Economic pressures will drive unchecked AI deployment, outpacing safety science and risking civilization’s control by late 2026, according to ARIA.
The United Kingdom’s Advanced Research and Invention Agency (ARIA), has warned that humanity risks running out of time to address escalating safety threats from rapidly evolving AI systems, as their capabilities surge ahead of control mechanisms.
In an interview with The Guardian, ARIA’s program director, David Dalrymple, had cautioned that economic incentives could compel firms to deploy powerful AI before comprehensive safety science catches up, potentially destabilizing security and economies. Dalrymple stressed the need for immediate mitigation strategies such as monitoring and restrictions, rather than relying on perfect reliability guarantees that may arrive too late.

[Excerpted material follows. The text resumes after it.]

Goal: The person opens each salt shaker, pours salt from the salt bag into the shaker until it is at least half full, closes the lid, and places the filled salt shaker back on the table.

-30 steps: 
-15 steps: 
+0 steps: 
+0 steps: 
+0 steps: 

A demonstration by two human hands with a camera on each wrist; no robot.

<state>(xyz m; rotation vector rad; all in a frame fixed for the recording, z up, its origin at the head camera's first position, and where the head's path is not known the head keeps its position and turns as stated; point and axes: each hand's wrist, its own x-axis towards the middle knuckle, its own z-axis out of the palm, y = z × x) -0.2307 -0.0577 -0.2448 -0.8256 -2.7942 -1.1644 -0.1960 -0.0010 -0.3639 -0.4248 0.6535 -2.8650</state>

The ARIA program director forecasts that, by late 2026, AI could automate a full day’s worth of research and development, outcompeting humans in economically vital areas and accelerating self-improvement loops beyond regulatory grasp. Dalrymple highlighted a disconnect between public authorities and AI developers on breakthrough timelines, urging governments not to presume advanced models’ dependability amid commercial pressures. Developing safeguards for AI in essential infrastructure such as power grids remains a priority for his ARIA team.
These concerns align with the UK AI Security Institute’s (AISI) inaugural Frontier AI Trends Report that documents two years of testing on over 30 leading models from 2022 to October 2025.
AI development outpacing human-vigilance ramp-up
The report reveals AI now succeeds at apprentice-level cybersecurity tasks 50% of the time, up from under 10% in early 2024 data, with one model tackling expert tasks needing a decade of human expertise. Also:
- Autonomous cyber operation durations double every eight months, while software challenges taking experts over an hour saw 40% success rates by mid-2025.
- In chemistry and biology applications, models surpass PhD experts by up to 60% on open-ended queries, generate feasible lab protocols since late 2024, and outperform humans by 90% in wet-lab troubleshooting.
- Self-replication benchmark scores jumped from 5% in 2023 to over 60% in 2025, though real-world feasibility lags.
- Safeguards show uneven progress: Jailbreak-resistance improved 40-fold for some biological misuse cases between models six months apart, yet vulnerabilities persist in every tested system.
- Agentic scaffolds and reasoning chains drive autonomy gains, narrowing proprietary-open source gaps to 4–8 months. While dual-use potential boosts science and defense, misuse risks in cyber, bio, and persuasion grow.
Dalrymple has described civilization “sleepwalking” into this shift, calling for urgent technical work to comprehend and constrain advanced AI behaviors before they overwhelm oversight.